### [HOW TO COMPLETE THIS TASK]
Only the first line of the listing and the lines after it, up to and including the one containing "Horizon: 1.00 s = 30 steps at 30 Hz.", should be retyped exactly.
☆ ☆ ☆
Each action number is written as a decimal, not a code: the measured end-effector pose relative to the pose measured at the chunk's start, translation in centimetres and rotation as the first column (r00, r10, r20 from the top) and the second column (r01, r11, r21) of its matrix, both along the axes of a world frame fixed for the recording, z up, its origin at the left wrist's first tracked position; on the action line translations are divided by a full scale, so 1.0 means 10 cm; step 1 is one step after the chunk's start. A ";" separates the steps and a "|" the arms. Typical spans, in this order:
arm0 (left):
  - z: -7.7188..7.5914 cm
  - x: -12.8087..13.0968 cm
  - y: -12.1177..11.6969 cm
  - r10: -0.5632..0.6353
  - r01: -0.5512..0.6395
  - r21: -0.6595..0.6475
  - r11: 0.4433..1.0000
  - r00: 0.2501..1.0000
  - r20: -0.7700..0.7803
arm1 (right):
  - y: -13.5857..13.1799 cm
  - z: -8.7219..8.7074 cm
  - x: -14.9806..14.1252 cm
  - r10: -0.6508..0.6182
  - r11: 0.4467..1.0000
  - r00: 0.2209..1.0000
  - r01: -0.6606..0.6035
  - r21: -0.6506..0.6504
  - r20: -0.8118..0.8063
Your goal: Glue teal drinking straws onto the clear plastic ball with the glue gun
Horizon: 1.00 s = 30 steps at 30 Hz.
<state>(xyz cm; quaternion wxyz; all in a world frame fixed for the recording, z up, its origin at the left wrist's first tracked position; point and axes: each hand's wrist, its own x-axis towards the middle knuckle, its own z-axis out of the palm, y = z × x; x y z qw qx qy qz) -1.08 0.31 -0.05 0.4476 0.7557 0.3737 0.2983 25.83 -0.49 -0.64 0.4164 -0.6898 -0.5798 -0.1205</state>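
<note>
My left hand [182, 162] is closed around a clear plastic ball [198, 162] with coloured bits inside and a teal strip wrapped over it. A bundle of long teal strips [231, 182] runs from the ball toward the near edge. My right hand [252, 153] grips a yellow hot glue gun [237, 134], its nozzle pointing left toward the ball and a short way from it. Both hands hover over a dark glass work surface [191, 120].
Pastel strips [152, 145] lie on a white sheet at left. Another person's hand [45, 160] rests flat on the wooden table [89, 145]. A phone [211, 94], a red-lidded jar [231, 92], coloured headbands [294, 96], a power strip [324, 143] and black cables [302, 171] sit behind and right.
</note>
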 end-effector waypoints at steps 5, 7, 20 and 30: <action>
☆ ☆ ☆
### [TASK OUTPUT]
Each action number is written as a decimal, not a code: the measured end-effector pose relative to the pose measured at the chunk's start, translation in centimetres and rotation as the first column (r00, r10, r20 from the top) and the second column (r01, r11, r21) of its matrix, both along the axes of a world frame fixed for the recording, z up, its origin at the left wrist's first tracked position; on the action line translations are divided by a full scale, so 1.0 means 10 cm; step 1 is one step after the chunk's start. A ";" separates the steps and a "|" the arms. Typical spans, in this order:
arm0 (left):
  - z: -7.7188..7.5914 cm
  - x: -12.8087..13.0968 cm
  - y: -12.1177..11.6969 cm
  - r10: -0.5632..0.6353
  - r01: -0.5512..0.6395
  - r21: -0.6595..0.6475
  - r11: 0.4433..1.0000
  - r00: 0.2501..1.0000
  - r20: -0.7700..0.7803
arm1 (right):
  - y: -13.5857..13.1799 cm
  - z: -8.7219..8.7074 cm
  - x: -14.9806..14.1252 cm
  - r10: -0.6508..0.6182
  - r11: 0.4467..1.0000
  - r00: 0.2209..1.0000
  - r01: -0.6606..0.6035
  - r21: -0.6506..0.6504
  - r20: -0.8118..0.8063
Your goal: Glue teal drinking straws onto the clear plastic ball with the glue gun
Horizon: 1.00 s = 30 steps at 30 Hz.

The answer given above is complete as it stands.